Fuck. As if.
“It all looks froufrou.” I said by way of excuse.
He looked up. Maybe he felt insulted. He was an owner here, after all. “You can order whatever you want. It doesn’t have to be on the menu. You want a steak or something? That’s probably what I’m going to order. I’m famished.”
I shrugged. “Sure.” But the thought of a heavy steak in my stomach right now made it twist with disgust.
He went back to typing. “I’ll send the order in right now through the web page.”
I hesitated, hit with a wave of irritation. “Are you working?”
He didn’t look up. “Yup. Just thought I’d peek in at what’s going on with the progress our European launch.”
I frowned. Work hadn’t been on the schedule for this evening. Yet he’d logged in the first chance he could get after we’d—after…
What was this heavy feeling in my chest? I shot a glare at him. He was pulling away from me, and he was using work to do it. Just like he had with everyone else in his life—his friends, his beloved family members. Why did I think I would be immune from this treatment?
His behavior stung. He went back to typing, clicking away on his keys, never pulling his head away from his work, giving his complete attention to it. I wasn’t the type of person who needed someone’s undivided attention all the time. In fact, since I’d never desired a relationship, I was pretty low-maintenance when it came to that.
But given what had just happened between us for the first time, and my first time ever, I would have thought he’d be more attentive. Or at least, that’s what I would have liked. Instead, I got a wall of silence. He was a tortoise retreating into the hard, impenetrable protection that was work.
The worst came minutes later, however, when dinner arrived. The majordomo laid it out at our table just at the edge of the patio overlooking the bay. Adam ignored both of us as he continued to work. I busied myself by trying to get my e-mail to finally download on my phone. Nothing from Heath at all.
When the majordomo left, I sat down at the table and looked at Adam. “Your food’s getting cold.”
He typed for just a minute more and then approached the table. “I’m starving,” he muttered. Then he picked up the plate and his utensils and took them back to his desk, leaving me there to eat alone.
My jaw dropped but he didn’t notice because he cut a piece of steak, popped it into his mouth and returned to his work. From my angle, all I could see on his screen was a bunch of incomprehensible symbols and commands. He was working on some kind of program.

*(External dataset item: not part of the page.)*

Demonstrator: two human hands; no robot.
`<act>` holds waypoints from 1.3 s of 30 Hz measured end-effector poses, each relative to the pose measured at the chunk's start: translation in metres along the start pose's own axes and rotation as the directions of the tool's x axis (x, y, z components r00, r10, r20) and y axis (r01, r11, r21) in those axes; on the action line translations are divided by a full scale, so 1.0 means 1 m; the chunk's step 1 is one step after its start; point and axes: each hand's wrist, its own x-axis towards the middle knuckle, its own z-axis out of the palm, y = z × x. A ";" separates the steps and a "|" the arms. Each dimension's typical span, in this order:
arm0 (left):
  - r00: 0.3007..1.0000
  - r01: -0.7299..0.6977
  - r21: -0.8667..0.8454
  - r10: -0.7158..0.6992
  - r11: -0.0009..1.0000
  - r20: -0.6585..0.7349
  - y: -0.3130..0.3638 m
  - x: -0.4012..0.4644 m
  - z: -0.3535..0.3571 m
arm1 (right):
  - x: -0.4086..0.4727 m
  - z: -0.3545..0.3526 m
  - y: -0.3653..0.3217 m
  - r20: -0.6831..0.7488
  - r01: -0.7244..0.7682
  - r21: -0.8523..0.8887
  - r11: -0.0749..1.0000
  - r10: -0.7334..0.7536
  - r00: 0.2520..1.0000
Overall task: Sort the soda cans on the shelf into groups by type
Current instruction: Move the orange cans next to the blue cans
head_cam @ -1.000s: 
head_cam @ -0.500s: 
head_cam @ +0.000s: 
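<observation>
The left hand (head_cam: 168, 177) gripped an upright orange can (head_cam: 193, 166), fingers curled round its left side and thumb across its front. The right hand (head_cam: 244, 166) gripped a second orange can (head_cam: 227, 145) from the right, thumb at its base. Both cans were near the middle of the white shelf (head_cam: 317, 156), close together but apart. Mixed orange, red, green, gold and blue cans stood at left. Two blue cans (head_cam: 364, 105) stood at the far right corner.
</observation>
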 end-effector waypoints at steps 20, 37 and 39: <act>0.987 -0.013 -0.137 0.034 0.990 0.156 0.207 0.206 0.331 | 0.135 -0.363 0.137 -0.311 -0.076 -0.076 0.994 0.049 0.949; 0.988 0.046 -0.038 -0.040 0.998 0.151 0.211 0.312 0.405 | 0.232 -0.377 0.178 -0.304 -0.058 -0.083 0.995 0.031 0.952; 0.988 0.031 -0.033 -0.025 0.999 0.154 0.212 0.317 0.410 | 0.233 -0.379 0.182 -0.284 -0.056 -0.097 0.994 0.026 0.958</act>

My gut burned. I tried to examine the reasons behind my anger. I felt brushed aside, used. He’d gotten what he’d wanted and moved on. I was a nonperson now. Couldn’t I at least be a friend? Why shower all this attention on me and then the minute we were intimate, ignore me? It made me wonder if that’s what it had been like with my mom and the Biological Sperm Donor. He’d used her, too. And then he’d set her aside like she’d never existed when he had no further use for her.
With a jolt of fury, I stood up from my nearly untouched plate, unwilling to mull any of this over in silence and watch his weird way of brooding. I went to the bathroom and grabbed my swimsuit.
When I came back, he glanced up from the screen questioningly but said nothing. I pretended not to notice.
I waded into the pool, which really was too short for laps, but I couldn’t think of any other way to work out this restless energy short of leaving the room. If I did that I’d be sending him a signal. That I resented or regretted what had happened between us. And I didn’t. But I did resent his current behavior. If he wanted to ignore me, fine. I could do the exact same thing.
I pondered all of this, as I continued my short lapping—four strokes, turn, catch breath, four strokes turn. Lather, rinse, repeat. It was starting to make me dizzy and I had no idea how long I’d been at it when I felt a strong hand wrap around my upper arm, pulling me to a halt. I came up sputtering. He was standing beside me in the pool.
“What the hell?” I said.
“I kept calling you and you wouldn’t stop. How long do you plan to keep at this?”
I shrugged. “I don’t know. How long to you plan to blow me off?”
He shot me a sharp look. “I’m blowing you off? Why do you think that?”
I wiped the water out of my face. “Maybe because you wired in the first chance you could get and you’re eating dinner over your keyboard. You might do that all the time when you’re alone, but in company, it’s pretty bad manners. And because you’re not talking and I have no idea what is going through your head.”